What is needed: Write the material out again, line by line, exactly as it is.

Data provided:
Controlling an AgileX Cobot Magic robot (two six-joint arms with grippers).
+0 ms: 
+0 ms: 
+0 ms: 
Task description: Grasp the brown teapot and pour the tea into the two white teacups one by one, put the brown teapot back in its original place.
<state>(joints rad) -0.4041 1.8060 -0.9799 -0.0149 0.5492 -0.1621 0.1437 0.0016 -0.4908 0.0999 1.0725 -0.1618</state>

Reply to the task:
Controlling an AgileX Cobot Magic robot (two six-joint arms with grippers).
+0 ms: 
+0 ms: 
+0 ms: 
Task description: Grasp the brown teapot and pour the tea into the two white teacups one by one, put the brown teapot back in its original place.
<state>(joints rad) -0.4041 1.8060 -0.9799 -0.0149 0.5492 -0.1621 0.1437 0.0016 -0.4908 0.0999 1.0725 -0.1618</state>

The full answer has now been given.